__PROBLEM REQUIREMENTS__.
Check each line of the material that follows, and copy those holding the string "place".

__PROVIDED MATERIAL__.
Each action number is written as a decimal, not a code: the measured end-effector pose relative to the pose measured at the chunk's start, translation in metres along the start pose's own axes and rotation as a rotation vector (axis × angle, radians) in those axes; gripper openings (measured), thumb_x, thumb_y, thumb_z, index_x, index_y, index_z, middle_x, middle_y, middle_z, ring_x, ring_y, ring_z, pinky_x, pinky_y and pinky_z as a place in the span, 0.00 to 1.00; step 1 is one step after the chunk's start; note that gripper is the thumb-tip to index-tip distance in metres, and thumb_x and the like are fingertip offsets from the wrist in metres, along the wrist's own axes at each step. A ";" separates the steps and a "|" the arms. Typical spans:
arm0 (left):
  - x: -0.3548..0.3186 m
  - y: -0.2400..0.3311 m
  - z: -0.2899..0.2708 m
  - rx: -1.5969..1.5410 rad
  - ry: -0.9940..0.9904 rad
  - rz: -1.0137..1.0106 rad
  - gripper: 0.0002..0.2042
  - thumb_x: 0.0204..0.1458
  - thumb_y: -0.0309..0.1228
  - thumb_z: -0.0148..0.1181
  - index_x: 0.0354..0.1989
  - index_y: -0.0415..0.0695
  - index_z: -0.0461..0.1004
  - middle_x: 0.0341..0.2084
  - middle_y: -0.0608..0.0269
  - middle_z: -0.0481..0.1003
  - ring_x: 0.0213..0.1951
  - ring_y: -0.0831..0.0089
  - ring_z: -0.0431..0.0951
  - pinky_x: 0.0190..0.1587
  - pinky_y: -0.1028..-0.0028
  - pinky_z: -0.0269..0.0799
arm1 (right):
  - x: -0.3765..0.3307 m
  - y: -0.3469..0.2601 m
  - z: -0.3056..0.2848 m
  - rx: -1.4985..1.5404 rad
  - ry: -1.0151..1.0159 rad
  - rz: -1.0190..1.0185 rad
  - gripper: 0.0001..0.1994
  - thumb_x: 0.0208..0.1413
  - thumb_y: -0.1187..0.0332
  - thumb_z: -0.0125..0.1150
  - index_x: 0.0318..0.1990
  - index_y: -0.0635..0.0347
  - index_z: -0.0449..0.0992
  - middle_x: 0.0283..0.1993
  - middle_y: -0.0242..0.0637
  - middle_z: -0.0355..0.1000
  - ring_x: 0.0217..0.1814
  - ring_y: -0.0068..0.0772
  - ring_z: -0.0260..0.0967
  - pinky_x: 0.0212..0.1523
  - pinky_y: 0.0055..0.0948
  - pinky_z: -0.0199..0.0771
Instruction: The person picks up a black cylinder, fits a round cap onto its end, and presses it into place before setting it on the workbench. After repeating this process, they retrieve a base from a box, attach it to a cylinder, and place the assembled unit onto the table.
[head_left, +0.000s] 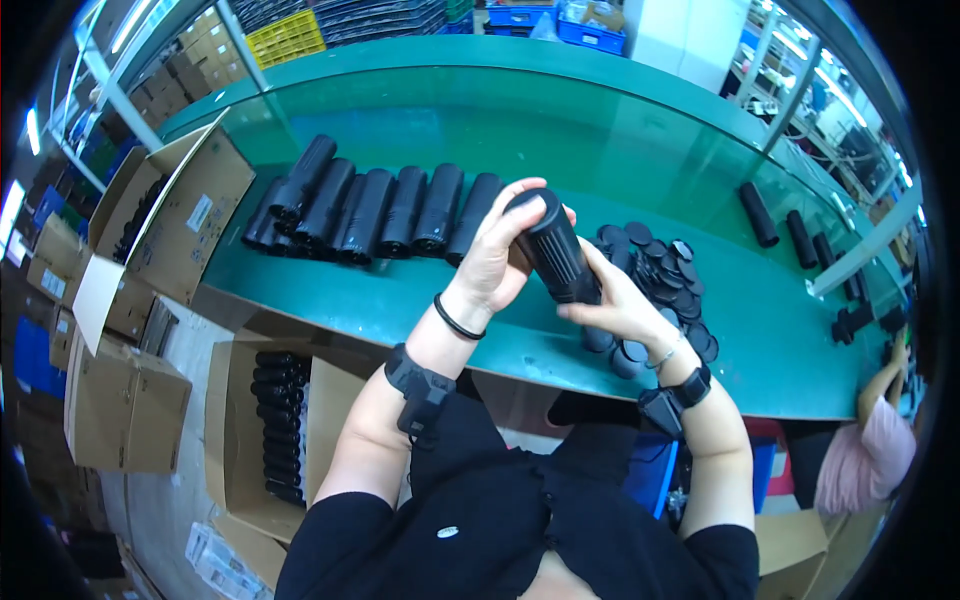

__RESULT OF THE EXERCISE__.
Each action number is written as a decimal, not a code: the measured end-effector pose relative to the pose measured at the chunk's start, translation in metres along the start pose's own axes and rotation as a rotation vector (axis × angle, radians) in those axes; gripper openings (measured), thumb_x, thumb_y, thumb_z, index_x, index_y, index_z, middle_x, middle_y, middle_z, ring_x, ring_y, ring_z, pinky_x, pinky_y and pinky_z as a place in the span, 0.00 to 1.00; step 1 is one step after the chunk's start; note that gripper is the thumb-tip to index-tip distance in metres, and thumb_x and the like are fingertip offsets from the wrist in metres, along the wrist's own axes at each step. A ";" separates the steps and a "|" the arms. Typical spans:
Instruction: The person picks up a black cylinder, fits a round cap onto its end, and presses it into place before setting it on the workbench. After repeating this process, they retrieve a base from a box, attach it to a cylinder, and place the assembled unit onto the table.

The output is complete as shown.